I was also seeing the parallel with the discussion of bitcoins on inactive addresses.  There's also the matter of physical coins and long-term, not-easily-accessible cold storage wallets.  As Peter says, it's not possible to stop people releasing spin-offs with a time deadline but the arguments can be presented here in such a way that a consensus may be reached by all other than those who want to cut out 'old money' and they are in my guess less likely to get involved with spin-offs in the first place hoping the idea will not catch on!

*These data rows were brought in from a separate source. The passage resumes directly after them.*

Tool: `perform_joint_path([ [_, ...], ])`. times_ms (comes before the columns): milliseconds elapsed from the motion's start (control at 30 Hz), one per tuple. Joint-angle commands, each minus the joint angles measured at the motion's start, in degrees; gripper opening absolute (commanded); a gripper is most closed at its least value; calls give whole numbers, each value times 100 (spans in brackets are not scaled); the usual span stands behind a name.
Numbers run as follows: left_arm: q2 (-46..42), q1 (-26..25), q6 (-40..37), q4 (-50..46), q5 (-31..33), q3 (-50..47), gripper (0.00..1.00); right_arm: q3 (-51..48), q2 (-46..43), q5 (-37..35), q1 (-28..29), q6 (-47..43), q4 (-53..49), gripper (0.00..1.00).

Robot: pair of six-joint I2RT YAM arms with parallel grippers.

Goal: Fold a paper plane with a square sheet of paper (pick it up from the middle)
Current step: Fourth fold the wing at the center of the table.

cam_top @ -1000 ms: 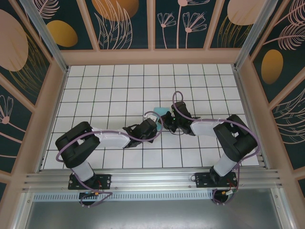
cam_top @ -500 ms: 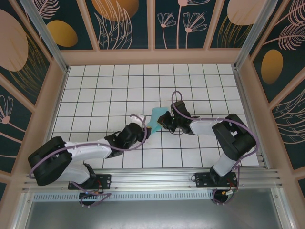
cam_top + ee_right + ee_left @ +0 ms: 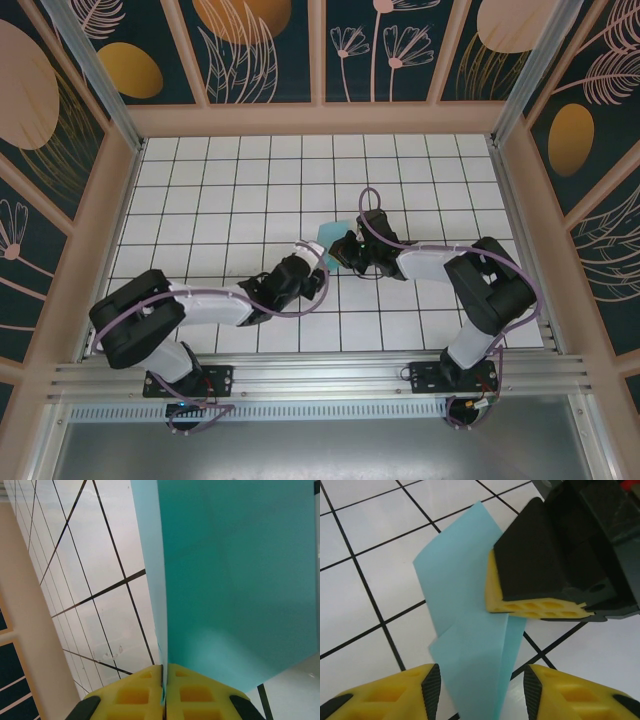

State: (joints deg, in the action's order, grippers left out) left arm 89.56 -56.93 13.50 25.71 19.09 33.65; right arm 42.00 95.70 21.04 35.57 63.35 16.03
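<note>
**A:** Right wrist view: what has the right end effector [image 3: 164, 682] got?

**B:** Its pads are pressed together on an edge of the square sheet of paper [image 3: 235, 580], which is folded, creased and raised above the tiled bench [image 3: 200, 200].

**A:** And the left end effector [image 3: 480, 687]?

**B:** Its fingers stand apart, straddling the sheet's lower end, just beside the right one near the bench's middle.
</note>
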Motion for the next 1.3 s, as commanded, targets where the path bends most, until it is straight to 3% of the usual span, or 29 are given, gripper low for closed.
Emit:
perform_joint_path([
  [0, 258, -120, -87, -478, 408, 166, 50, 160, 78, 59, -21, -68, -126, 10],
  [267, 586, -196, -96, -640, 698, 322, 53, 162, 63, 86, -38, -73, -143, 10],
  [700, 730, -196, -83, -643, 856, 389, 32, 169, 13, 85, -42, -102, -188, 10],
  [1100, 669, -196, -162, -539, 730, 388, 36, 168, -29, 97, -45, -192, -259, 10],
  [1267, 665, -195, -154, -467, 813, 401, 26, 187, -25, 129, -46, -227, -267, 9],
])
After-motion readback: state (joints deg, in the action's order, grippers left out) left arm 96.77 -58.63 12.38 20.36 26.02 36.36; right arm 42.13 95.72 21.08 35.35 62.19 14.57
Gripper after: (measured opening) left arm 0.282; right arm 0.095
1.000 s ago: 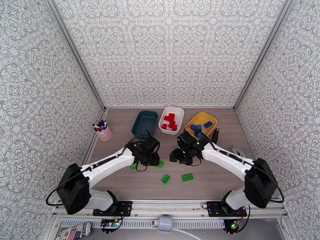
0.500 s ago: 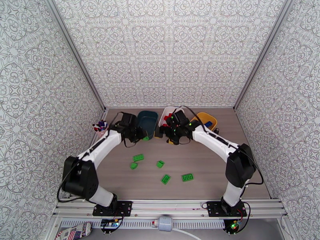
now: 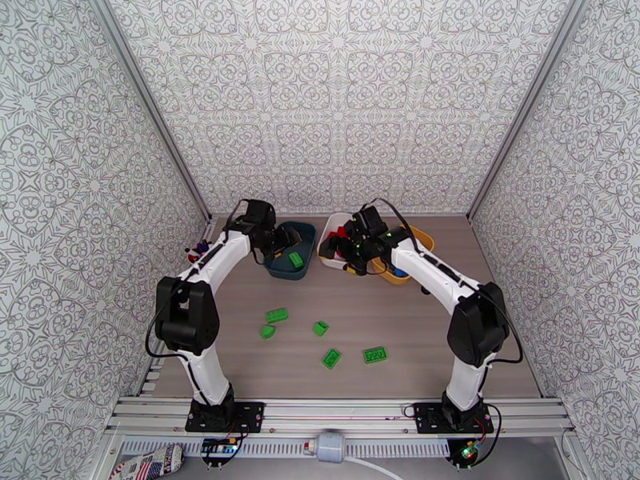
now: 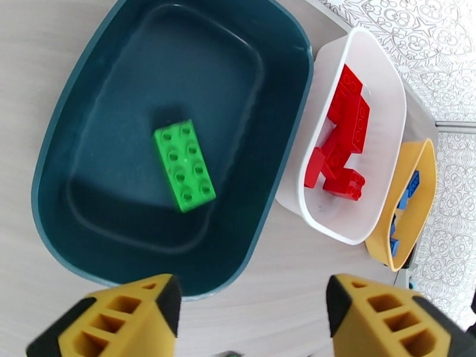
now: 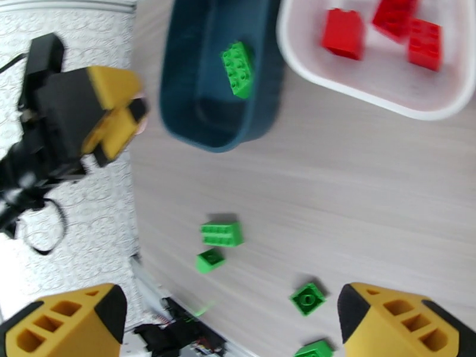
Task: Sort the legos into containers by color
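A long green lego (image 4: 184,165) (image 3: 296,260) lies flat in the dark teal container (image 4: 279,144) (image 3: 306,234). My left gripper (image 4: 250,316) (image 3: 276,240) hovers over that tray's near rim, open, with nothing between its yellow fingers (image 4: 125,316). Red legos (image 4: 345,138) (image 5: 345,31) fill the white container (image 4: 387,96) (image 5: 369,93), and blue ones (image 4: 410,185) sit in the yellow container (image 4: 416,233) (image 3: 422,238). My right gripper (image 5: 232,328) (image 3: 340,250) hangs open and empty above the white tray's near left corner.
Several green legos lie loose mid-table: a long one (image 3: 277,315) (image 5: 221,233), a small one (image 3: 267,331) (image 5: 209,260), a square one (image 3: 321,327) (image 5: 307,298), and two nearer me (image 3: 331,358) (image 3: 374,354). A cup of pens (image 3: 197,251) stands at the left wall behind my left arm.
My left arm carried a green lego from mid-table to the teal tray and opened; the brick now lies inside. My right gripper swung from mid-table back over the white tray and opened wide.
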Robot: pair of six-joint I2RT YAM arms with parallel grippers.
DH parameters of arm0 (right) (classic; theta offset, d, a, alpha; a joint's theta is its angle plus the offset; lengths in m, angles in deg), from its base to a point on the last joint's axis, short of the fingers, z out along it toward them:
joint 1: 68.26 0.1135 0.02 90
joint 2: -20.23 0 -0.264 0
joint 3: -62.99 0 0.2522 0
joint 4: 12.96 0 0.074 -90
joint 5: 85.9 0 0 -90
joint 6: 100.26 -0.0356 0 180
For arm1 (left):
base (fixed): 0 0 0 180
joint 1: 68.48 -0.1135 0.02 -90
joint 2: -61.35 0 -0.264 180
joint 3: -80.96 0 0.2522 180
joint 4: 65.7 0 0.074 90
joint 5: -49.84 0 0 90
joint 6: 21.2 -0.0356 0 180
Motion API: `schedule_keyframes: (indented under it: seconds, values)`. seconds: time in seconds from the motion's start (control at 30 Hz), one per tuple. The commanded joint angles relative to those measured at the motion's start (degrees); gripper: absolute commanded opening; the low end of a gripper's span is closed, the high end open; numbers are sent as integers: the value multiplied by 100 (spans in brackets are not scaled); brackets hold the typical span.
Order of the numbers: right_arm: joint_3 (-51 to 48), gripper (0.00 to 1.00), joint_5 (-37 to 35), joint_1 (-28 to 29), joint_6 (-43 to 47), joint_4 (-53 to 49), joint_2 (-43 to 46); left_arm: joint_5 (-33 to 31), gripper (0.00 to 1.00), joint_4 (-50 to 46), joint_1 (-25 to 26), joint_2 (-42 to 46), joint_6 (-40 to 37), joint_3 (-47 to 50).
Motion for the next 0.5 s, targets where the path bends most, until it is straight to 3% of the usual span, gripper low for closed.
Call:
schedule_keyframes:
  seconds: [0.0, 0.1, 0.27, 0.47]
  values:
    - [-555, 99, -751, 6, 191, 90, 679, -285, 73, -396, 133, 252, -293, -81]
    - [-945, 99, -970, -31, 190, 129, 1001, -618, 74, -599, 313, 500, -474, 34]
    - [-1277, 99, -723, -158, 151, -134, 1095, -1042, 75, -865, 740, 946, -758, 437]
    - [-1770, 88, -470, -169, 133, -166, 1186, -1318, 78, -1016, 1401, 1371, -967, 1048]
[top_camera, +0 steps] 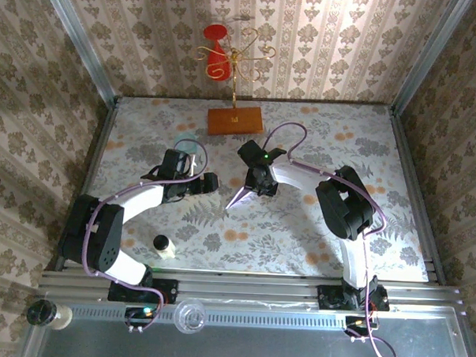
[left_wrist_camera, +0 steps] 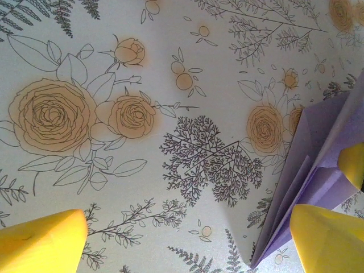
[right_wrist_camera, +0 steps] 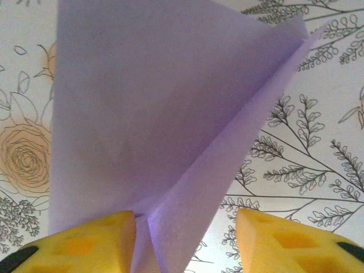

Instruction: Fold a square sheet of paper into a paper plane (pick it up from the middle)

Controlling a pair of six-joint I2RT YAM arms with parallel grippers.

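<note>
The square sheet of paper is folded into a pale lilac paper plane (top_camera: 241, 196), lying on the flowered tablecloth at mid-table. My right gripper (top_camera: 258, 179) hangs over its rear end. In the right wrist view the paper plane (right_wrist_camera: 153, 114) runs up between the yellow fingers of that gripper (right_wrist_camera: 187, 244): the left finger (right_wrist_camera: 85, 244) touches the fold, while the right finger (right_wrist_camera: 296, 242) stands apart from it. My left gripper (top_camera: 207, 182) sits just left of the plane, wide open, with bare cloth between its fingers (left_wrist_camera: 42, 244). The plane's (left_wrist_camera: 318, 153) layered edge shows beside its right finger.
An orange-brown wooden board (top_camera: 235, 119) lies at the back centre, below a gold wire stand (top_camera: 237, 64) with a red piece. A pale teal cup (top_camera: 188, 149) stands behind the left gripper. A small white bottle (top_camera: 163, 245) stands near the front left edge.
</note>
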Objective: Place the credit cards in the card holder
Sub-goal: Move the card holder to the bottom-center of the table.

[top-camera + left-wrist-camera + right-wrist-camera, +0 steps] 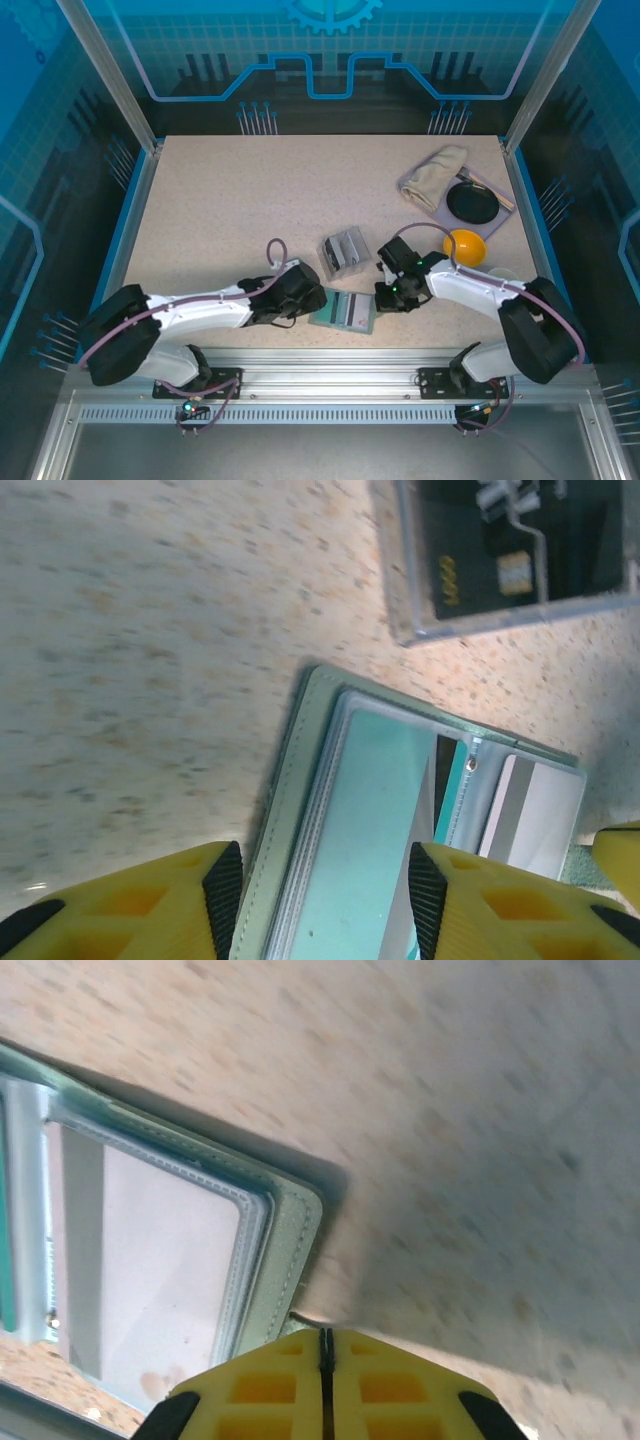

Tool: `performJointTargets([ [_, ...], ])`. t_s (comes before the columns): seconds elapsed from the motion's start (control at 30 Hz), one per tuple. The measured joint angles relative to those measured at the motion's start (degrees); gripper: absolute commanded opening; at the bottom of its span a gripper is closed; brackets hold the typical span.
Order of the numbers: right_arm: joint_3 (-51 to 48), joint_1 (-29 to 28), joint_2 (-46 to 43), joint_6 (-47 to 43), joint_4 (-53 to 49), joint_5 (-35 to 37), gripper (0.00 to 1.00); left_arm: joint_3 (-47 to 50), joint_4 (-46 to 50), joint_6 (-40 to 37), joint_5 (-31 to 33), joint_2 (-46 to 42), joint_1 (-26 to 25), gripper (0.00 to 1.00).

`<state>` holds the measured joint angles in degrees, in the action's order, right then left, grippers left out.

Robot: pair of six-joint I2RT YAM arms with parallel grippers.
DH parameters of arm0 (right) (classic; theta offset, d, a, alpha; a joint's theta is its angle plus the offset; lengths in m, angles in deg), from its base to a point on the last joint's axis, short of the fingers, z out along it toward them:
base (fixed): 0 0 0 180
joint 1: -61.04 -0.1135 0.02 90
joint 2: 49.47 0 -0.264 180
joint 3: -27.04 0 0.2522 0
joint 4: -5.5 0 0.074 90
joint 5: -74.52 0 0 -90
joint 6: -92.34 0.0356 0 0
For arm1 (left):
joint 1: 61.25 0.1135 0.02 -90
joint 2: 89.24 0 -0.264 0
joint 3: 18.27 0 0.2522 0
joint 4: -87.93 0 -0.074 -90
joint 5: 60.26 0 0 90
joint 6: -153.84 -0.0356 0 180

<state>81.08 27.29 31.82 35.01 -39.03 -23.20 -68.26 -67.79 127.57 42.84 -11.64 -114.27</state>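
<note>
Grey-green folding card holder (pixel 343 311) lies open; left gripper (pixel 325 885) spread over its 9 o'clock edge, right gripper (pixel 322 1340) pressed together at 3 o'clock.

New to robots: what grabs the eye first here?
An open teal card holder lies front and centre, between the left end effector and the right end effector. Behind it sits a clear box with a dark card; a bright orange round thing lies to the right.
</note>
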Motion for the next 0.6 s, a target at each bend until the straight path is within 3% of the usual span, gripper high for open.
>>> performJointTargets([
  [0.13, 2.75, -0.02, 3.39, -4.28, 3.56, -2.71, 0.08, 3.04, 2.05, 2.08, 1.29, -3.87, 1.46, 0.52],
  [0.3, 3.67, 0.04, 2.58, -5.75, 1.84, 0.63, 0.38, 4.55, 3.91, 2.8, 1.2, -6.32, 4.39, 0.53],
  [0.4, 5.88, 0.04, -0.9, -6.91, -2.56, 3.96, 0.47, 4.55, 4.24, 2.1, 0.35, -6.88, 7.02, 0.55],
  [0.6, 19.32, -0.68, -2.67, -9.27, -6.27, 6.36, 0.41, 4.55, 3.98, 0.24, -3.69, -8.11, 13.92, 0.58],
])
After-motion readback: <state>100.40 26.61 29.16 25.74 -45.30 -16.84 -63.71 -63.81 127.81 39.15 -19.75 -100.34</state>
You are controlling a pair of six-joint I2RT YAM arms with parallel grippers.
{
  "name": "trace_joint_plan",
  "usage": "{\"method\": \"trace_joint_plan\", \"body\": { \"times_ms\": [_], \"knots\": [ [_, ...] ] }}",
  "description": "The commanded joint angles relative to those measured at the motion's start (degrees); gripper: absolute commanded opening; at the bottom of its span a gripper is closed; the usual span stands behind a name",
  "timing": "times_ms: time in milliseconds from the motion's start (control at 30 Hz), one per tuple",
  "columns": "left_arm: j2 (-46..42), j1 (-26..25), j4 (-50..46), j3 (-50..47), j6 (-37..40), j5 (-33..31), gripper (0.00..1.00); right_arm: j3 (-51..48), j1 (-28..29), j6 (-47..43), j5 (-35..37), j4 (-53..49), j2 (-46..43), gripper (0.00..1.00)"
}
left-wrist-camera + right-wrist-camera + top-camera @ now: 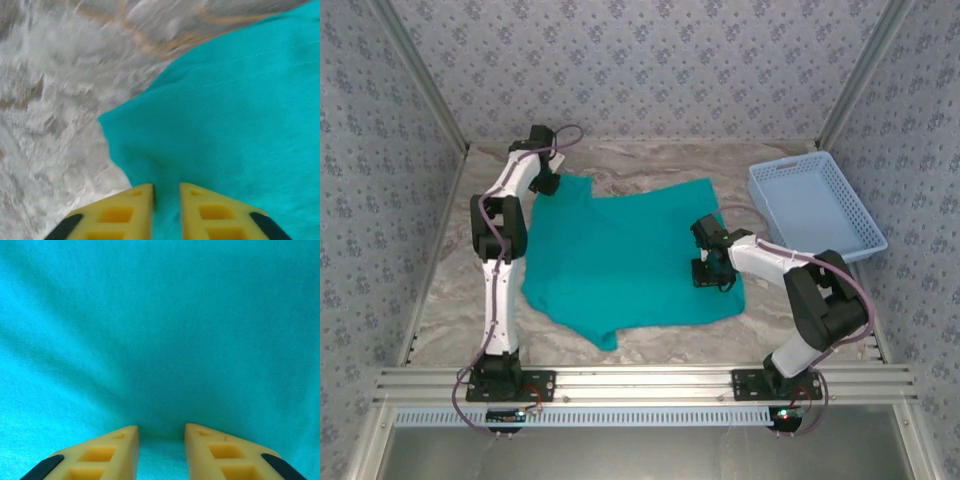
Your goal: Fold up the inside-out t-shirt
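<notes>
The teal inside-out t-shirt lies spread flat on the marble table, one sleeve pointing toward the near edge. My left gripper hovers over the shirt's far left corner. In the left wrist view its yellow fingers stand slightly apart above the cloth, just inside its edge, holding nothing. My right gripper is down on the shirt's right part. The right wrist view has its fingers apart and pressed onto the cloth, with creases running toward the gap between them.
A light blue mesh basket sits at the back right, beside the shirt. Bare marble table lies left of the shirt's corner. Patterned walls close in the left, right and back sides.
</notes>
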Motion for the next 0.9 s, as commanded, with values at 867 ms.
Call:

Despite the possibility that I am flogging a deceased equatine, there is a difference between reclaiming "inactive addresses" and a greenfield project which puts the requirements for a claim upfront.  Imagine Satoshi had decided originally designed Bitcoin (to provide a limit on blockchain growth) that an output is invalid for spending more than 1 million blocks from when it was confirmed.  I would see no problem with keeping it that way.  Anyone creating an address would be aware of the limits of the system in advance.  Changing Bitcoin now to reclaim "inactive addresses" is unethical as it is an ex post facto change.  A new coin however that uses the bootstrap as of Bitcoin block 300,000 and requires claims to be made before "newcoin" block X has no such ethical risk.  The rule is known at the point of launch (actually it probably will be known well in advance of launch).  Nobody is suggesting excluding valid unspent outputs  (except maybe very limited scenarios related to feasibility).  If Satoshi wanted to claim x coins in a spinoff he certainly could do so by creating the appropriate signatures.  If he doesn't and the claim window passes then he is making a choice to exclude himself.

The only reason I bring this up again is I feel there may be some confusion on what is being considered with a claim window.  The claim window would be on the spinoff (i.e. claim outputs are only valid before block X) it wouldn't exclude any particular bitcoin unspent output.